### Assignment
Check each line of the listing for the string "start", then state how many lines have it. Only the number is wanted.
——————————
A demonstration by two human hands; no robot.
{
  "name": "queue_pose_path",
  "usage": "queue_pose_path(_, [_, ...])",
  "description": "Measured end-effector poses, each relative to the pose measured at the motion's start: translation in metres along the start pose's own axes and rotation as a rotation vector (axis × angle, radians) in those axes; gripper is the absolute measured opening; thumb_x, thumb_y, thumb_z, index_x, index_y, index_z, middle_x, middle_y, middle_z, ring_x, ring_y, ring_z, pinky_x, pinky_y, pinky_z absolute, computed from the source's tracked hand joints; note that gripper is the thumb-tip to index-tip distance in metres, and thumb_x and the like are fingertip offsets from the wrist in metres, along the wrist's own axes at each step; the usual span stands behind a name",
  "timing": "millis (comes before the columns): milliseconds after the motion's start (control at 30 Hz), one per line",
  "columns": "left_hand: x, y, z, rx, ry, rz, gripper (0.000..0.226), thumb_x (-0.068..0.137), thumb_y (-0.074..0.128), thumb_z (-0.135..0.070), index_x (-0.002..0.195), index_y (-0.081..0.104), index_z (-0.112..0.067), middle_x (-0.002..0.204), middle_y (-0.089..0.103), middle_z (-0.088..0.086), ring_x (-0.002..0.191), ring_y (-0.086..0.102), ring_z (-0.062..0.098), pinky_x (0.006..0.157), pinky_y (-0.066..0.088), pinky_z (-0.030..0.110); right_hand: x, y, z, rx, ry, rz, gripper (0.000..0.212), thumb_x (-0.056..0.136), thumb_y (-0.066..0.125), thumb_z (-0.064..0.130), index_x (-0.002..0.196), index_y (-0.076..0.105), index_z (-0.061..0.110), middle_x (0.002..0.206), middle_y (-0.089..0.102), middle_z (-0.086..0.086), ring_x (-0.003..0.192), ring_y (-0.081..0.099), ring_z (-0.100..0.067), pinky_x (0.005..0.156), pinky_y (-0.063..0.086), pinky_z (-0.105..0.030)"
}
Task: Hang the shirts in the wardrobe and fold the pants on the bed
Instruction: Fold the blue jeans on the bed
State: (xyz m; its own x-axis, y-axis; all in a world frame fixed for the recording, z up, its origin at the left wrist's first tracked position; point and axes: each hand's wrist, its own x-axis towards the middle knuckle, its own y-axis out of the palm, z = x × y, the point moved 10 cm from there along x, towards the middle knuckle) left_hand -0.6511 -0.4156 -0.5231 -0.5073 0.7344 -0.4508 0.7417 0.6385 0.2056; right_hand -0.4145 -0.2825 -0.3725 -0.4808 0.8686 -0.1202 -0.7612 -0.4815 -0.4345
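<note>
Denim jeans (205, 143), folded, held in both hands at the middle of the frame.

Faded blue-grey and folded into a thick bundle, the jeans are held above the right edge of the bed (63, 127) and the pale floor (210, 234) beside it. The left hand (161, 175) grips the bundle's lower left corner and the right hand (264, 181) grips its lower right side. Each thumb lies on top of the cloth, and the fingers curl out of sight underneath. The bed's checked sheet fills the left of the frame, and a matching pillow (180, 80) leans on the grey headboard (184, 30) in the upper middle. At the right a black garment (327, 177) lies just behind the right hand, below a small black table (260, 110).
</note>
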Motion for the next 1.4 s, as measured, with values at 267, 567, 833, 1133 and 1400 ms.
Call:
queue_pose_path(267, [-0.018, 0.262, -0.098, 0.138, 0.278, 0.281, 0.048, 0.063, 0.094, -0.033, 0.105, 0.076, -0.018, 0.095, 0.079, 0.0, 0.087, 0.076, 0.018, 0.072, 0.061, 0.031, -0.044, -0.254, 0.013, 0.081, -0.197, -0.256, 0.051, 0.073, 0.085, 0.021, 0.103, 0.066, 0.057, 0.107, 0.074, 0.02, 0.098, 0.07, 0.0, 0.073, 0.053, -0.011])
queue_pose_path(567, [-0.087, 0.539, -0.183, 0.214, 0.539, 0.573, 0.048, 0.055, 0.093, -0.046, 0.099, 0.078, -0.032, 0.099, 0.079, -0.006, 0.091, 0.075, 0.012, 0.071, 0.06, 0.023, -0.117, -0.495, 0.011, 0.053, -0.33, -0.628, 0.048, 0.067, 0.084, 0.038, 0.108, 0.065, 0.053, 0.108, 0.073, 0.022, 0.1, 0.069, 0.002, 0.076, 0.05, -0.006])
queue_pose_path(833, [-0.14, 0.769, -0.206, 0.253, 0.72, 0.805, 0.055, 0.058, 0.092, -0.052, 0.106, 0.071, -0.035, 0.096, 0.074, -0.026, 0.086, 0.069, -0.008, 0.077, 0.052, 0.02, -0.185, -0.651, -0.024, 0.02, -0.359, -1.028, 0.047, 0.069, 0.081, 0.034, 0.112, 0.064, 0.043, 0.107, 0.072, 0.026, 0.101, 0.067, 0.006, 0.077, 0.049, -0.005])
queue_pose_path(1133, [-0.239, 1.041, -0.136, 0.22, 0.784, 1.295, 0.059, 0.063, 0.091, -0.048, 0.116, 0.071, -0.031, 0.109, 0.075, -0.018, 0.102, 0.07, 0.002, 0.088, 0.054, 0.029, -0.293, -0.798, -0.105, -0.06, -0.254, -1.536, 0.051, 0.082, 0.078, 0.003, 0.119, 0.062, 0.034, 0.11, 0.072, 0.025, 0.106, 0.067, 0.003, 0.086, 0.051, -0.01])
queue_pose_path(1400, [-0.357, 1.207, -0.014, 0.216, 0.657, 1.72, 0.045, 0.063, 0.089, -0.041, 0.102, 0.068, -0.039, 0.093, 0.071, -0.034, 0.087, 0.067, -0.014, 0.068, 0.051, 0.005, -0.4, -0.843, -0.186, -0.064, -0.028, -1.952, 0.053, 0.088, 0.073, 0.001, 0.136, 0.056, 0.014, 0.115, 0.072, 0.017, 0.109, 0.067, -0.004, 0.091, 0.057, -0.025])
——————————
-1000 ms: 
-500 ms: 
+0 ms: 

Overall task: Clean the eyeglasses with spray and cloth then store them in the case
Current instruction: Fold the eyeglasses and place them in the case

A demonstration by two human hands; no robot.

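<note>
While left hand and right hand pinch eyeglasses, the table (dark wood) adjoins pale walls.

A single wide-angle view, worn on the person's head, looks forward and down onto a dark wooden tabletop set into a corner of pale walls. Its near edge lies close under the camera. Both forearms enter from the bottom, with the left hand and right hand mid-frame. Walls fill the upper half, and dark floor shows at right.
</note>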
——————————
### Answer below
2